EXERCISE DATA:
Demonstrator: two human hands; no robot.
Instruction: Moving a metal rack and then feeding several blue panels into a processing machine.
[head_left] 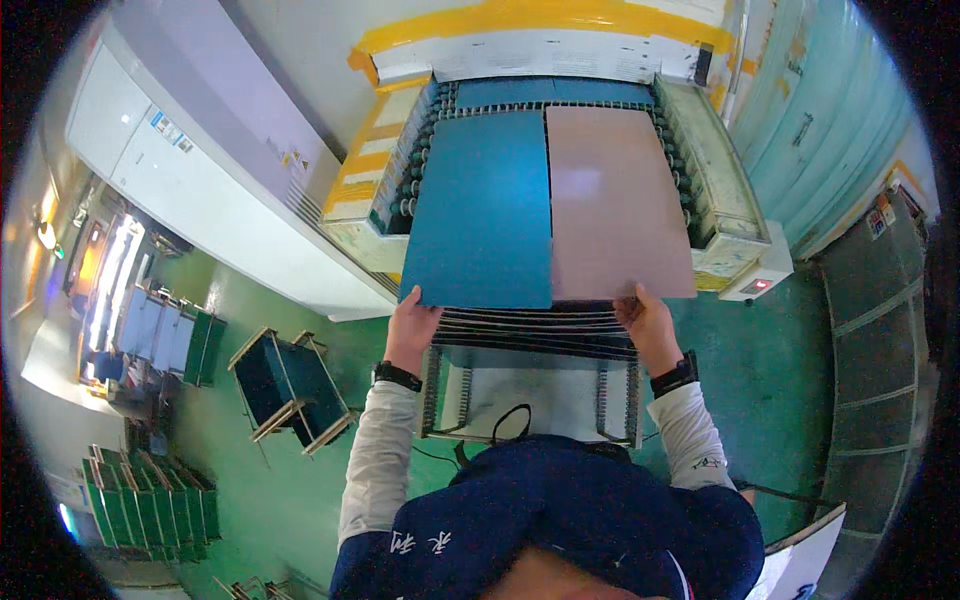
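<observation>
Two thin flat panels lie side by side on a roller conveyor (684, 190), their near ends sticking out toward me. The left one is a blue panel (480, 210), the right one a pinkish-brown panel (620, 205); a narrow dark gap runs between them. At the blue panel's near left corner, my left hand (412, 330) is closed on its edge, thumb on top. My right hand (648, 325) pinches the near edge of the pinkish panel, right of its middle. Fingers under both panels are hidden.
Below the panels stands a slotted rack (630, 400) with several dark sheets (540, 330). Further blue panels (550, 93) lie at the conveyor's far end. A white cabinet (215, 175) flanks the left; a second rack (290, 385) stands on the green floor (260, 500). Grey covered shelving (875, 370) lines the right.
</observation>
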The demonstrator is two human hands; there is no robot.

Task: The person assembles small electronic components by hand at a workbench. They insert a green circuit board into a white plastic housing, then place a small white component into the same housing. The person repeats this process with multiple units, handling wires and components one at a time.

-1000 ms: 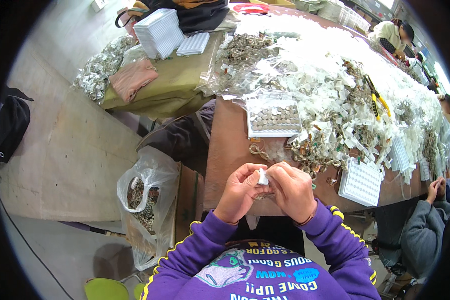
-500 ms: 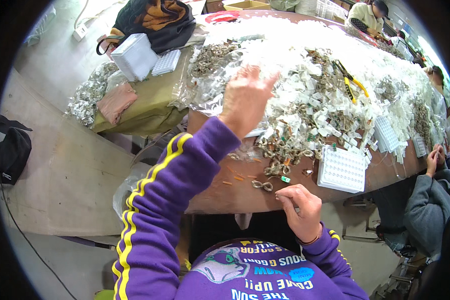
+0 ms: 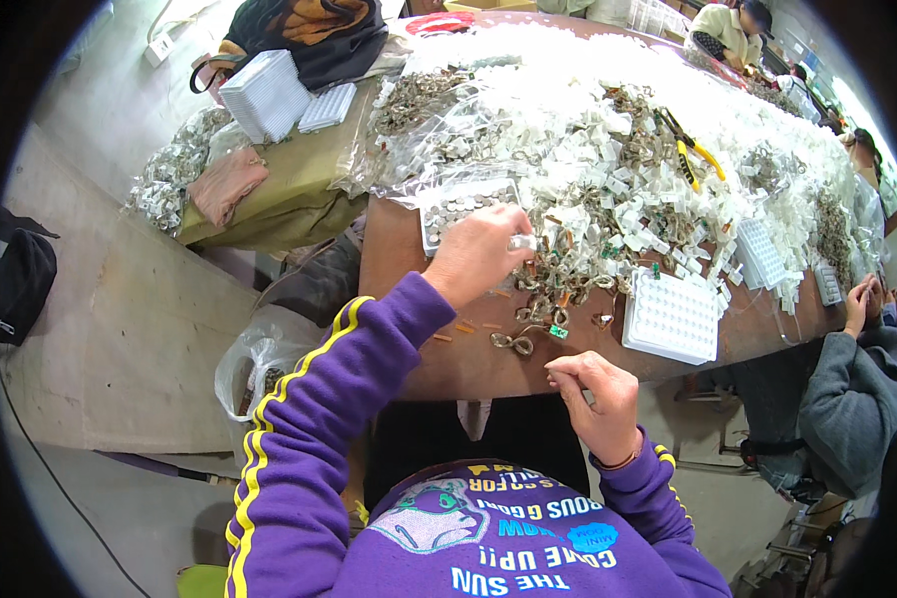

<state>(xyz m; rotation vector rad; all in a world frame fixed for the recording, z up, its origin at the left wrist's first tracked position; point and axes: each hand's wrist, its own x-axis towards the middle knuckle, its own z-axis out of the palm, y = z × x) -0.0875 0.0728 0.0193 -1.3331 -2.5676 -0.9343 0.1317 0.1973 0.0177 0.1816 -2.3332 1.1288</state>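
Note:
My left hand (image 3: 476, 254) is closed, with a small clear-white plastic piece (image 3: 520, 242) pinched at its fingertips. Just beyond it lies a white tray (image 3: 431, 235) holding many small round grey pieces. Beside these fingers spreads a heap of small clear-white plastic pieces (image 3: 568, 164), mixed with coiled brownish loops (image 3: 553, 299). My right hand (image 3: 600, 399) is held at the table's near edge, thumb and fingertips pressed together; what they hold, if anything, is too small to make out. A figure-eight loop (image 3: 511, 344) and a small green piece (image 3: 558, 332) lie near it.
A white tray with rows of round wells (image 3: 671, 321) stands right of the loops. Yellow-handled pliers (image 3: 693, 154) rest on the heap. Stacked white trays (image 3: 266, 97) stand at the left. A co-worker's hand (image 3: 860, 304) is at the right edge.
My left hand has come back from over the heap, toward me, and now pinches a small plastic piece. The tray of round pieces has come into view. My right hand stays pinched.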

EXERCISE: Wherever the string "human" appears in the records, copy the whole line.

YOUR SOLUTION:
Demonstrator: two human hands; no robot.
The demonstrator is two human hands; there is no robot.

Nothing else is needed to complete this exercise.